_Exercise details:_ Would you write out the data below exactly, with every line intact?

_Input data:_
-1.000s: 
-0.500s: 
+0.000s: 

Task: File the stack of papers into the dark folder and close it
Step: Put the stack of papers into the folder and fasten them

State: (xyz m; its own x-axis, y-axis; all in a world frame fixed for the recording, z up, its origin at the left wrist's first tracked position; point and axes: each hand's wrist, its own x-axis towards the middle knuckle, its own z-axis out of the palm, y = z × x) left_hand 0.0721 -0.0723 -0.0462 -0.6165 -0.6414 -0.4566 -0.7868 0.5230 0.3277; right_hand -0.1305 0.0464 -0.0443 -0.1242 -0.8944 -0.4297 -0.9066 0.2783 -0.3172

_Solution to this exercise:_
-1.000s: 
-0.500s: 
+0.000s: 

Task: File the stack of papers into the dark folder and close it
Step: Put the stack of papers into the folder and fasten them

State: (xyz m; its own x-axis, y-axis; all in a world frame fixed for the recording, z up, its origin at the left wrist's first tracked position; point and axes: each hand's wrist, its own x-axis towards the middle knuckle, its own z-axis out of the palm, y = z × x) left_hand 0.0721 -0.0723 -0.0462 -0.6165 -0.6414 -0.4566 -0.7868 0.5230 0.3277; right_hand -0.1305 0.0464 -0.0443 -0.1242 -0.8944 -0.4297 -0.9066 0.2783 -0.3172

This is the complete answer.